> _What to produce_
Of all the lines in the entries below, give again exactly those starting at the line containing "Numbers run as" and ending at the line containing "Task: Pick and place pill", both ends included, and no others.

(Extracted records)
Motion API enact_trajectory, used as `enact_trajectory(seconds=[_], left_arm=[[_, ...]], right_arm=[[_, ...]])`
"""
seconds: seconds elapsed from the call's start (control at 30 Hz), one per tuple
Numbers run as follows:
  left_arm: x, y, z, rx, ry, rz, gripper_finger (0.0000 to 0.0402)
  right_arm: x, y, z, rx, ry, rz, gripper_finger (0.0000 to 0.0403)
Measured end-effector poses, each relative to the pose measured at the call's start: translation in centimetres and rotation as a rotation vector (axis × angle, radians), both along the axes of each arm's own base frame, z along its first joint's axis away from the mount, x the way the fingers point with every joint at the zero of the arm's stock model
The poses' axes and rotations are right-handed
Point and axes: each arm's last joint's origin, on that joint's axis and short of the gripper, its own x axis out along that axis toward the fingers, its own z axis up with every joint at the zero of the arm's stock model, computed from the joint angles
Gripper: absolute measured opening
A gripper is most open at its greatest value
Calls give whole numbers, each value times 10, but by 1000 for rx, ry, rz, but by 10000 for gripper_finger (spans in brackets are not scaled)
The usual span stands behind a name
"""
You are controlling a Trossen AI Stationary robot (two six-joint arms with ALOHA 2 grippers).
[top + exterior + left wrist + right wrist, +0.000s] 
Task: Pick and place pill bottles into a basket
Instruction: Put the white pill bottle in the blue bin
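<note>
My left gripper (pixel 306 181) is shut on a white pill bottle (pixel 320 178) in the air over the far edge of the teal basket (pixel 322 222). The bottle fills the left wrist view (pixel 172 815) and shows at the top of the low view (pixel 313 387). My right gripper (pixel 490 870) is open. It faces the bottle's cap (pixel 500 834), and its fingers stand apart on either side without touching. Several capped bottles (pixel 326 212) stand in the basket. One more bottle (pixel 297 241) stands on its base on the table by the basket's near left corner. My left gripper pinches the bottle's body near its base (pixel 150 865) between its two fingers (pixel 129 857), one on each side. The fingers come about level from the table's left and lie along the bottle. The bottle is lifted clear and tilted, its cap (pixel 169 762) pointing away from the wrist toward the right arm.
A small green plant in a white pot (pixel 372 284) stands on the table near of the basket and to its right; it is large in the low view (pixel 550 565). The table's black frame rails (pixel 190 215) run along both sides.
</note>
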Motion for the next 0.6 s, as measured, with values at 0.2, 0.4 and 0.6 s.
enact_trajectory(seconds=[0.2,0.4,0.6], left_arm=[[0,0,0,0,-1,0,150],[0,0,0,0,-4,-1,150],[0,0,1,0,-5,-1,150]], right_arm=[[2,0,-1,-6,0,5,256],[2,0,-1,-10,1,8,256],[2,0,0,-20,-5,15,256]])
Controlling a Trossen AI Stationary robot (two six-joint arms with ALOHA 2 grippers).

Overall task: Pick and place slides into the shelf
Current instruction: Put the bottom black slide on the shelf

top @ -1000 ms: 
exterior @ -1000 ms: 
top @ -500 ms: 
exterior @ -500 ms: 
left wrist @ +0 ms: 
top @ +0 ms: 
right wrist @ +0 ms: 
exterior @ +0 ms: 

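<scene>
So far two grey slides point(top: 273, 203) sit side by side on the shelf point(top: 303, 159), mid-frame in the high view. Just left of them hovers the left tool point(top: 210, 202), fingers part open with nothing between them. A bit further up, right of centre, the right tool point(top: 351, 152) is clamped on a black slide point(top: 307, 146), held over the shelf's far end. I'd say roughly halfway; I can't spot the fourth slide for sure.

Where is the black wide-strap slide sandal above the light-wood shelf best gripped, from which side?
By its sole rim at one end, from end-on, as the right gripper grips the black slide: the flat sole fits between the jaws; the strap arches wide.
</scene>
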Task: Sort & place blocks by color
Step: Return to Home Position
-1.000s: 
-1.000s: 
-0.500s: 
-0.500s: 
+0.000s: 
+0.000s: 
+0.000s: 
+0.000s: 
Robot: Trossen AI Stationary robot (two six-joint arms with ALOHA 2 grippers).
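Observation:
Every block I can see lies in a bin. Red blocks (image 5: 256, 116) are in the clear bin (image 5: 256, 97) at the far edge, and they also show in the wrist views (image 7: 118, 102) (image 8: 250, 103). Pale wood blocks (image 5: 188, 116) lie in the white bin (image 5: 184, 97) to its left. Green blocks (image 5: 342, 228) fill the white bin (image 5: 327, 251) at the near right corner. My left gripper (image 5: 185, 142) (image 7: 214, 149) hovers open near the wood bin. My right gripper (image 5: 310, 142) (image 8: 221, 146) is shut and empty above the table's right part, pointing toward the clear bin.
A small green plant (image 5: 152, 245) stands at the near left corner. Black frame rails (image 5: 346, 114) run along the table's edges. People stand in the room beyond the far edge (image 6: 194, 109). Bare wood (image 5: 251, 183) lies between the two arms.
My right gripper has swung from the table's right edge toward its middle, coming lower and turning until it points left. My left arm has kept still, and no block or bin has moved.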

> _Response area_
Numbers run as follows:
  left_arm: x, y, z, rx, ry, rz, gripper_finger (0.0000 to 0.0402)
  right_arm: x, y, z, rx, ry, rz, gripper_finger (0.0000 to 0.0403)
Measured end-effector poses, each relative to the pose measured at the call's start: translation in centimetres and rotation as a rotation vector (axis × angle, radians), both along the axes of each arm's own base frame, z along its first joint's axis away from the mount, x the way the fingers point with every joint at the zero of the arm's stock model
The poses' axes and rotations are right-handed
Point and axes: each arm's last joint's origin, on that joint's axis and short of the gripper, its own x axis out along that axis toward the fingers, its own z axis up with every joint at the zero of the arm's stock model, computed from the joint angles
Gripper: absolute measured opening
A gripper is most open at its greatest value
Calls give whole numbers, each value times 10, but by 1000 for rx, ry, rz, but by 10000 for gripper_finger (spans in brackets are not scaled)
The usual span stands behind a name
"""
You are controlling a Trossen AI Stationary robot (two six-joint arms with ALOHA 2 grippers).
[top + exterior + left wrist + right wrist, +0.000s] 
Task: Pick and place pill bottles into a basket

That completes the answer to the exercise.